"Eine Bewegung gegen das parlamentarische System"
Nach Ansicht des Ulmer Oberbürgermeisters Ivo Gönner (SPD) wird der Protest gegen das Bahnprojekt "Stuttgart 21" auch aus Unbehagen an der repräsentativen Demokratie gespeist. Mit dem Protest werde "schlicht und einfach" in Abrede gestellt, dass Parlamentarier etwas entscheiden dürften, sagte Gönner.
Ute Welty: Nach der Kundgebung ist vor der Kundgebung. In Stuttgart haben wieder etwa 8000 Menschen ihren Protest deutlich gemacht auf der schwäbischen Montagsdemo, und für morgen hat man sich verabredet vor dem Amtssitz des Ministerpräsidenten. Die Demonstranten wollen nach wie vor den Umbau des Stuttgarter Hauptbahnhofs stoppen. Bestandteil des Projektes Stuttgart 21 ist aber auch der Ausbau der Strecke nach Ulm. Dort ist Ivo Gönner von der SPD seit 18 Jahren Oberbürgermeister. Guten Morgen, Herr Gönner!
Ivo Gönner: Guten Morgen, Frau Welty!
Welty: Können Sie sich an einen ähnlichen Sturm der Entrüstung erinnern, den ein öffentliches Projekt dieser Größenordnung jemals begleitet hat?
Gönner: Ja, wir hatten hier vor vielen Jahren ja im Zusammenhang mit einem geplanten Kernkraftwerk in Wyhl auch ähnliche große Kundgebungen, Veranstaltungen, Diskussionen. Aber in dieser Art und Weise bezüglich eines Verkehrsinfraprojektes, also es geht ja um eine Verkehrsmaßnahme, das hatten wir sicherlich so noch nie.
Welty: Der aktuelle Protest zeigt ja erste Wirkung. Nach Bahnchef Grube hat jetzt auch der baden-württembergische Ministerpräsident Stefan Mappus eine Gesprächsrunde angekündigt. Kommen diese Angebote an die Gegner von Stuttgart 21 nicht reichlich spät?
Gönner: Ach das kann ich nicht beurteilen.
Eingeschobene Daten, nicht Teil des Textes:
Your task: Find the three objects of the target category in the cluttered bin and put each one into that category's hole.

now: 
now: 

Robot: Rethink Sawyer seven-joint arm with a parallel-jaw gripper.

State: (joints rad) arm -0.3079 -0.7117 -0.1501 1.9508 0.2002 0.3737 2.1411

Es ist ja so, das Verfahren um dieses Projekt Stuttgart-Ulm wird seit vielen Jahren, fast über 18 Jahren ja geredet, diskutiert, es ist öffentlich debattiert worden, es ist in öffentlichen Sitzungen gesprochen worden, es wurden Tausende von Einwendungen eingebracht, es wurden diese abgewogen, es gibt einen Planfeststellungsbeschluss oder mehrere sogar, und es sind alle gerichtlichen Verfahren durch. Also es ist ja keine geheime Veranstaltung irgendwo im Hinterzimmer in den letzten Jahren gewesen, sondern in aller demokratischer Öffentlichkeit.
Welty: Die Proteste stützen sich aber auf diverse Gutachten, die zum Teil jetzt doch erst bekannt geworden sind und erschreckende Ergebnisse liefern, was die Zweckmäßigkeit und die Berechnung der Kosten angeht. Gehen diese Gutachten an Ihnen als einem der Befürworter des Projektes oder der Projekte spurlos vorüber?
Gönner: Nein, aber auch das gehört zum Spiel. Dass natürlich sich jeder jetzt gerufen fühlt und – nicht abschätzig gemeint, sondern nur eben aufzählend – jetzt mit Gutachten und Stellungnahmen da noch einmal das Thema aufzuwerfen, das ist bei großen Projekten immer so. Also ich möchte nicht mal reinhören, wie vor 150 Jahren, als eine Eisenbahn von Stuttgart nach Ulm gebaut wurde, was da alles an Bedenken eingeleitet wurde!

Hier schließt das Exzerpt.